# There Is No Tomorrow - The IM Competition



## fantasma62 (Nov 1, 2004)

Unlike I normally do, I am taking this competition very seriously and do not plan on slacking.  This will not be a fun journal where I am going to joke around about myself.  I am heavily motivated to succeed.  No more excuses, just results...
I'll see you all in "The Other Side"


----------



## Luke9583 (Nov 1, 2004)

G'luck buddy 

hope that comment was serious enough


----------



## fantasma62 (Nov 1, 2004)

Luke9583 said:
			
		

> G'luck buddy


Hey thanks, you too.....


----------



## fantasma62 (Nov 1, 2004)

*These meals will get better in time...*

November 1, 2004


Meal 1

2 Eggs
1 Egg white
2 slicesSugar Free, whole wheat bread
1 cup OJ

Meal 2

1 cup of oatmeal with water 
3 tbsp. sugar free syrup

Meal 3

1 broiled breast of chicken
1/4 cup yellow rice
1 cup mixed lettuce and tomato
1/2 cup guacamole
1/4 cup shredded cheddar cheese
1 large sweet potato, plain

Meal 4

1 cup of oatmeal with water 
3 tbsp. sugar free syrup

Meal 5

5 Slices Boars Head Deluxe Ham
1 Slice low sodium, low fat Boars Head Swiss
3 slices whole wheat, no sugar bread
1/2 bar Low Carb, Sugar Free Crunch (I needed to have a quick sweet fix)

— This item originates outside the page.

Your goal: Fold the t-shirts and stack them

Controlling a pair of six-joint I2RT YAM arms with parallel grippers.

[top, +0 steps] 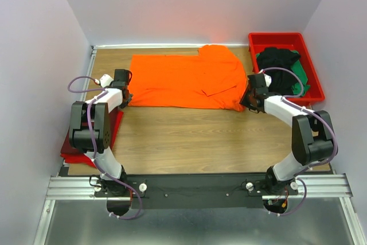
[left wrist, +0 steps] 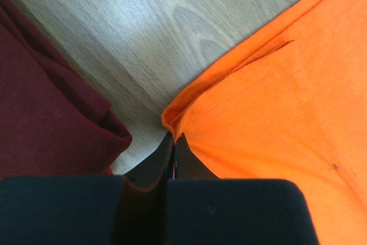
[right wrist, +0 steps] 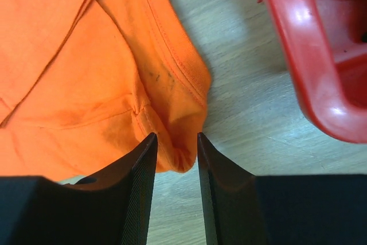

I'll post my weight tomorrow, since I forgot to weigh myself today...


----------



## fantasma62 (Nov 2, 2004)

I did no exercises yesterday since my daughter developed a fever again and decided to stay home.

The meal plan, however, continues as planned.....I will post my meals later....


----------



## GoalGetter (Nov 2, 2004)

Hey Tony! I just found this. Didn't know you'd started the new one already. 

 Good luck man. I'm here if you need me!


----------



## greekblondechic (Nov 2, 2004)

Good luck tio beefcake!


----------



## fantasma62 (Nov 2, 2004)

greekblondechic said:
			
		

> Good luck tio beefcake!


----------



## Velvet (Nov 2, 2004)

WOHOOO, make your good luck Tony..i'll be following along...


----------



## Rocco32 (Nov 2, 2004)

Good luck buddy. I'm here for you too in any way I can of service.


----------



## gwcaton (Nov 2, 2004)

Hey Tony ! 

Good luck bud   Kick some butt !


----------



## Velvet (Nov 2, 2004)

gwcaton said:
			
		

> Hey Tony !
> 
> Good luck bud   Kick some butt !



Yer a$$ should be competing mister


----------



## fantasma62 (Nov 2, 2004)

Velvet said:
			
		

> Yer a$$ should be competing mister


I second that.....


----------



## gwcaton (Nov 2, 2004)

Velvet said:
			
		

> Yer a$$ should be competing mister


nah !  But thanks for thinking so .  Somebody has to be a spectator and i like to watch


----------



## fantasma62 (Nov 2, 2004)

rock4832 said:
			
		

> Good luck buddy. I'm here for you too in any way I can of service.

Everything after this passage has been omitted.